I am trying to prove that the Faber-Schauder System is a basis for $C[0,1]$ but I am stuck at some point. I will define the relevant functions to my question and explain what I have done so far.
Let $s_{n,k}(x) = \max\{1-|2(2^nx-k)-1|, 0\}$. Let $g$ be a continous function defined on $[0,1]$ with $g(0) = g(1) = 0$. Let $g_{0} = g$ and $h_0 = g_0(\frac{1}{2}) s_{0,0}$. Then we inductively define for $n \ge 1$, $g_n = g_{n-1} - h_{n-1}$ and $h_n = \sum_{k = 0}^{2^n-1}g_n(\frac{2k+1}{2^{n+1}})s_{n,k}$. And finally, we define $t_n = \sum_{k=0}^{n} h_k$. I proved by a series of induction that $t_n(x) = g(x)$ for $x \in D_n := \{\frac{j}{2^{n+1}}: j \text{ integer}, 0 \le j \le 2^{n+1} \}$.

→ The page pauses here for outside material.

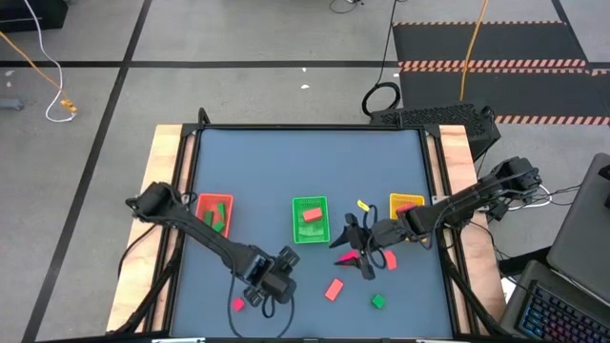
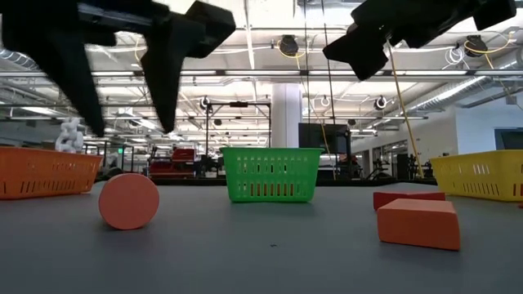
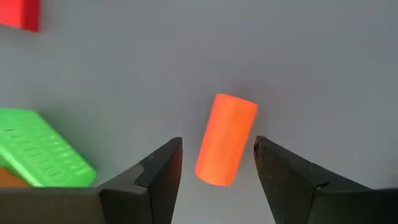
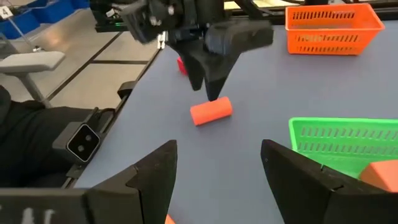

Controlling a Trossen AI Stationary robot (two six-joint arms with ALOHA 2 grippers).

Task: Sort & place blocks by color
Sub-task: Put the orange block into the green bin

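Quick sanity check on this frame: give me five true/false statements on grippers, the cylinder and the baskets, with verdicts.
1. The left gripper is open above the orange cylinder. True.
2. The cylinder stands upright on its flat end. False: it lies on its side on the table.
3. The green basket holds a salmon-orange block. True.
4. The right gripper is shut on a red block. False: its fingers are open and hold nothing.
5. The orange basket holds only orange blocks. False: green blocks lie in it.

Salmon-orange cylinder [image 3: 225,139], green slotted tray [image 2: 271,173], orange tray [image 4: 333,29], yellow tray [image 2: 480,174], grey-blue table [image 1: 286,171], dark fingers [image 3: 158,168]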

What I couldn't prove is that $t_n$ converges uniformly to $g$ on $[0,1]$. I believe it is sufficient to prove that $t_n$ converges uniformly to $g$ on $D = \bigcup_{n = 0}^{\infty} D_n$ since D is dense in $[0,1]$.

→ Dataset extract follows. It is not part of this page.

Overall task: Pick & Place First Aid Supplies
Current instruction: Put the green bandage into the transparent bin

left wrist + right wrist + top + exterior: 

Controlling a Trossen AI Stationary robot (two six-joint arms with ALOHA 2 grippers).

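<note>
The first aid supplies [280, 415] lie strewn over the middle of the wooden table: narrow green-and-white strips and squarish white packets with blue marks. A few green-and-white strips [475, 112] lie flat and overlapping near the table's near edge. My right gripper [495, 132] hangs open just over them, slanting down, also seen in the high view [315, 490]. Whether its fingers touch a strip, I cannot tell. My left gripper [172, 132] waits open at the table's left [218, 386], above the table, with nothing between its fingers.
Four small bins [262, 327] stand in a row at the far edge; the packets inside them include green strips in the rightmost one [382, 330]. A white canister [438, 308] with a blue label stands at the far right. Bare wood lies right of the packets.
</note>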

So: $t_n(x)$ is the piecewise-linear function that agrees with $g(x)$ on $D_n$. Given $\epsilon > 0$, use the fact $g$ is uniformly continuous to take $n$ sufficiently large that for $|x - y| \le 2^{n+1}$, $|g(x) - g(y)| < \epsilon$, and use that to show that $|g(x) - t_n(x)| < \epsilon$.